3.4. Mineral Fertilization and Loam Soils Boost Nitrogen Assimilation and Amino Acid Profiles

The interaction S × F was significant for the nitrate concentration, N-Kjeldahl, and the protein content, but not for starch and the total non-structural carbohydrates (TNSCs) (Table 4). Nitrate accumulation was substantially higher in the loam soils, with the concentrations more than three times greater than in the clayey soils. Among the fertilization treatments, MIN resulted in a 210% increase compared to NF and 45% more than VC. However, in loam, the MIN-treated plants showed the highest nitrate levels, while the lowest values were recorded in the clayey soil under the NF treatment. Despite higher nitrate accumulation under MIN, the N-Kjeldahl content was highest in the clayey soil treated with MIN, surpassing loam by nearly 70%. In contrast, the loam soil under the MIN treatment recorded the lowest values, suggesting less efficiency in nitrogen incorporation. The protein content followed a similar trend, with the loam soils showing a 29% increase over that of the clayey soils. Among the fertilization treatments, MIN led to the highest protein accumulation. Still, when considering interactions, the increase was most pronounced in the loam soil under the MIN treatment, where the protein content was nearly 70% higher than that in the clayey NF-treated plants, which had the lowest values.
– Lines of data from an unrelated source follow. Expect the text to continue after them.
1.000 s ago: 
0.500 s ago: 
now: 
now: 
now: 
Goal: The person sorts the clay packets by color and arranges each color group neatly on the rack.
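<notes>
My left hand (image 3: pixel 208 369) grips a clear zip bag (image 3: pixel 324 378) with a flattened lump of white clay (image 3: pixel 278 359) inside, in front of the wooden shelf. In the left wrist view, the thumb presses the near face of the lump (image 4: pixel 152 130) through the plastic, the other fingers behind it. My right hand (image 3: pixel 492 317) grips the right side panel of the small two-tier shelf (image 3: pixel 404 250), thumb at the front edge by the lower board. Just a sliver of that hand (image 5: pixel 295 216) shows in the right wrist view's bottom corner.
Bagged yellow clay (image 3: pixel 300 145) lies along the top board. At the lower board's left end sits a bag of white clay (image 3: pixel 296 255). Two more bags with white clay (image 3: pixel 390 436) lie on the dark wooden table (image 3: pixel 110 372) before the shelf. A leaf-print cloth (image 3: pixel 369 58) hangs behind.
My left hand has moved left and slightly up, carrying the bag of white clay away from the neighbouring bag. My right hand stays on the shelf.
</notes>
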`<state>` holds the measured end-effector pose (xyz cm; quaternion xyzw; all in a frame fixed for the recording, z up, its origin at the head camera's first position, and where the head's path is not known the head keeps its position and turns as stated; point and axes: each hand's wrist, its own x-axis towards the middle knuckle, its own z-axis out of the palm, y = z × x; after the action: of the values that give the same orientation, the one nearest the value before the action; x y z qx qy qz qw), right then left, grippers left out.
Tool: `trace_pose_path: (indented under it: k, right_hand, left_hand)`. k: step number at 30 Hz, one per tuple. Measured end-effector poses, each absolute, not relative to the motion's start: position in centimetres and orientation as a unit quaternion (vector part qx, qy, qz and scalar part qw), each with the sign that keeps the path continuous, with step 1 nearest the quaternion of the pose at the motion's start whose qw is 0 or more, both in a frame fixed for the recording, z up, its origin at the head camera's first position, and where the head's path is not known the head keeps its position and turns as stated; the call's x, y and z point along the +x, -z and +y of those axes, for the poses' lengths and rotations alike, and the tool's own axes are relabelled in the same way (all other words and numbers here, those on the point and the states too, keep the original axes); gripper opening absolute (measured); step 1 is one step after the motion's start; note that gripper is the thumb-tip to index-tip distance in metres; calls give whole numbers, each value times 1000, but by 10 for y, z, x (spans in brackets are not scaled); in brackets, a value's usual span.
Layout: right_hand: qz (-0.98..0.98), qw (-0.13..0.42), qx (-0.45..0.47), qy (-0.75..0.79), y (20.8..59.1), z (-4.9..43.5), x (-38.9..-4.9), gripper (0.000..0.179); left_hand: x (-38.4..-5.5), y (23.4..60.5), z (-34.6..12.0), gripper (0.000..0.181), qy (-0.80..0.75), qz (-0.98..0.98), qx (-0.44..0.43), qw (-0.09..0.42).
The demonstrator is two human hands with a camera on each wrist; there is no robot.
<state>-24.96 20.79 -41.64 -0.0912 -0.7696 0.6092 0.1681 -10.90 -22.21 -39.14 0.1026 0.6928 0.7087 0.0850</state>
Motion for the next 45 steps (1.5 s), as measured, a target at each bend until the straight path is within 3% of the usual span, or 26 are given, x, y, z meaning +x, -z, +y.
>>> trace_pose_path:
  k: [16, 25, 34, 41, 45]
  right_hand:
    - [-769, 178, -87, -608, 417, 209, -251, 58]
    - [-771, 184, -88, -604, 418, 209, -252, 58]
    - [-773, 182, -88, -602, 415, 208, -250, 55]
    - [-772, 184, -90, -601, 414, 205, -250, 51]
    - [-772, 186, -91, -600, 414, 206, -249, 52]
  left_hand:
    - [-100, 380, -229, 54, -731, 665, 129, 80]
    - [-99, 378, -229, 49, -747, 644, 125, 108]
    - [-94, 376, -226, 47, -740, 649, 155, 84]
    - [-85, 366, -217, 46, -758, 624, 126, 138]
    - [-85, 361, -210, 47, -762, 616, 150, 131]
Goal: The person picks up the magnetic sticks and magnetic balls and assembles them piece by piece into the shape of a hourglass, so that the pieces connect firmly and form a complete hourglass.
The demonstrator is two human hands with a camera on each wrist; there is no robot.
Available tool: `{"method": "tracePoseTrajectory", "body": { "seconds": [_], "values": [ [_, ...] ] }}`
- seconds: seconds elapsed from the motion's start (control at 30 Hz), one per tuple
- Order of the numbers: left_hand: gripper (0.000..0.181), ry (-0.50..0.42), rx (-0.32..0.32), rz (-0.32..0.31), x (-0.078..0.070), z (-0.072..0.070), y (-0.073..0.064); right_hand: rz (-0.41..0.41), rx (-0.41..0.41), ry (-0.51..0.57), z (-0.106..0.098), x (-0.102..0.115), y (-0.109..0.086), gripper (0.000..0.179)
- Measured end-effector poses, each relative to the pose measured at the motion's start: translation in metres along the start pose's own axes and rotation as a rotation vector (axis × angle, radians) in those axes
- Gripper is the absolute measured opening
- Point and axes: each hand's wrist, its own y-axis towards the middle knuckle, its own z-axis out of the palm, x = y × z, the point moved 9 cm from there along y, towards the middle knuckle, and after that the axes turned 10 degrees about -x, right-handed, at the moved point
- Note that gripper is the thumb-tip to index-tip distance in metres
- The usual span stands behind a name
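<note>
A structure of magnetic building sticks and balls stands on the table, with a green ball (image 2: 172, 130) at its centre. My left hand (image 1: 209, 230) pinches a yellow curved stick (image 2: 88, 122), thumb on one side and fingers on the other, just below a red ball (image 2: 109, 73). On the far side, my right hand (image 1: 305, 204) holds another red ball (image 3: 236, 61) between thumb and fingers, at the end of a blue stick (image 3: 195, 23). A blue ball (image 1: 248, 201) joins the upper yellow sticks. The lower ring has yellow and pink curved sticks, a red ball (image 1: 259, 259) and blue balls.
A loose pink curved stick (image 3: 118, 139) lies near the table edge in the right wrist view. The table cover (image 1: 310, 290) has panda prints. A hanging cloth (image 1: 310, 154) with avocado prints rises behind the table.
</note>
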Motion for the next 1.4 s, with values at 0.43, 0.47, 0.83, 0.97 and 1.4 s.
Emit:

The starch content was about 20% higher in the clayey soils, but the fertilization treatments had no significant effect on either starch or the TNSCs (Table 4).
The interaction S × F significantly influenced the total amino acids (total AAs), essential amino acids (EAAs), alanine (ALA), glutamate (GLU), glutamine (GLN), proline (PRO), and GABA (Figure 4), as well as the other free amino acids reported in Table S2. In general, MIN fertilization led to the highest amino acid accumulation, with consistent effects in both the loam and clayey soils. The total AAs and EAAs were the most responsive, increasing by 102% and 133%, respectively, under MIN. Loam favored more accumulation, with the quantities of ALA and GLU increasing by 65% and 103%, respectively, compared to those of the clayey soil. Among the individual amino acids, the PRO levels increased by 90% under MIN, particularly in the loam, while ALA and GABA also showed significant increases (Figure 4). GLN and GLU reached their highest levels in loam × MIN, confirming a strong interaction between fertilization and the soil type. VC resulted in intermediate values, though its effect varied across the amino acids. Notably, the total AA levels in loam × VC were lower than those of NF, while in the clayey soil, the VC-treated plants showed 35% higher total AA concentrations than those of NF (Figure 4). The other amino acids showed distinct responses (Table S2). Asparagine and aspartate, involved in nitrogen metabolism and transport, reached their highest levels in loam × MIN (+240% and +280% vs. NF), while VC significantly increased their accumulation in the clayey soil (+75% and +50% vs. NF). The amino acids linked to stress responses, such as serine and glycine, followed a similar trend, increasing by 85% and 110% under MIN, with VC also increasing the level of glycine in the clayey soil (+58% vs. NF). The level of arginine and ornithine, key in nitrogen recycling, increased under MIN (+130% and +95% vs. NF), especially in the loam, while VC had a moderate effect in the clayey soil (+55% and +40% vs. NF). Among the essential amino acids, including the BCAAs and tryptophan, MIN induced the highest accumulation (BCAAs +130%, tryptophan +140% vs. NF), with VC leading to a moderate BCAA increase (+60% vs. NF) (Figure 4; Table S2).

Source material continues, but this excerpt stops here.